_WHAT THE TASK REQUIRES:_ For the entries below, print exactly the lines between the line holding "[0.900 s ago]" and the line holding "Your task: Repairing", inclusive, and nothing else.

_RECORDED DATA:_
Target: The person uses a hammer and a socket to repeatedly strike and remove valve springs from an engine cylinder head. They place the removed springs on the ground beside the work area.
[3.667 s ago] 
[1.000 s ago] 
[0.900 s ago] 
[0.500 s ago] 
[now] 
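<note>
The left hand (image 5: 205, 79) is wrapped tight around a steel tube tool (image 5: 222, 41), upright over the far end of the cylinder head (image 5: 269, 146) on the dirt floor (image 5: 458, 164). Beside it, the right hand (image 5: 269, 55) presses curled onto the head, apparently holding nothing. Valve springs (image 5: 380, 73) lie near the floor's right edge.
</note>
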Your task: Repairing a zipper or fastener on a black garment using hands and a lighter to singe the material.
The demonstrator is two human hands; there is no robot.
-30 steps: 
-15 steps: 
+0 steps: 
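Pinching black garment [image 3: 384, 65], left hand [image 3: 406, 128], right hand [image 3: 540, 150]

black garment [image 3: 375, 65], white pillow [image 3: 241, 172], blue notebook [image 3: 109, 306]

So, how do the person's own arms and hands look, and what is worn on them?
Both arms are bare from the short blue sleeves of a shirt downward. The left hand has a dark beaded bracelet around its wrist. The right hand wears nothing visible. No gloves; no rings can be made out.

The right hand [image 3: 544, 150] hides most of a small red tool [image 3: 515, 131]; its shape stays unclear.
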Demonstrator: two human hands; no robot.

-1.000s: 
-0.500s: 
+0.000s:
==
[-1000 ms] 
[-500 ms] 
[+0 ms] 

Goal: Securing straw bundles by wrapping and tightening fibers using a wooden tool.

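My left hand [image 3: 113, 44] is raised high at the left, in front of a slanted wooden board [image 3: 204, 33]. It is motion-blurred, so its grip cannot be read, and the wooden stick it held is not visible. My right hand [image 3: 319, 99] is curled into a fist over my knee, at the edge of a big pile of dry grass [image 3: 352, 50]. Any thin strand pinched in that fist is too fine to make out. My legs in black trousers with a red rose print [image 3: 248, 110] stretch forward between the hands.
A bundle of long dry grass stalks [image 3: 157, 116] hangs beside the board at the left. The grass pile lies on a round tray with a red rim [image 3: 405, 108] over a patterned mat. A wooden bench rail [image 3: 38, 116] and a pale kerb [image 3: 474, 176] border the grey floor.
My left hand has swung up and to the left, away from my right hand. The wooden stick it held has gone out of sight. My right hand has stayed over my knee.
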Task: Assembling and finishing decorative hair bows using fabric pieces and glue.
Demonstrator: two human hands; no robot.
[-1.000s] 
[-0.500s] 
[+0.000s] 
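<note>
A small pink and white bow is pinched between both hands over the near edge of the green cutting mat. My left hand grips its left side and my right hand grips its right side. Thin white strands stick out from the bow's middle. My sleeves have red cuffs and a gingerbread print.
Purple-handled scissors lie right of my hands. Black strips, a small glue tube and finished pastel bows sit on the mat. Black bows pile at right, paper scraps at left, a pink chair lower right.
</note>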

_SOLUTION TO THE EXERCISE:_
[0.900 s ago] 
[0.500 s ago] 
[now] 
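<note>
The left hand (image 5: 205, 79) is wrapped tight around a steel tube tool (image 5: 222, 41), upright over the far end of the cylinder head (image 5: 269, 146) on the dirt floor (image 5: 458, 164). Beside it, the right hand (image 5: 269, 55) presses curled onto the head, apparently holding nothing. Valve springs (image 5: 380, 73) lie near the floor's right edge.
</note>
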Your task: Repairing a zipper or fastener on a black garment using hands and a lighter to singe the material.

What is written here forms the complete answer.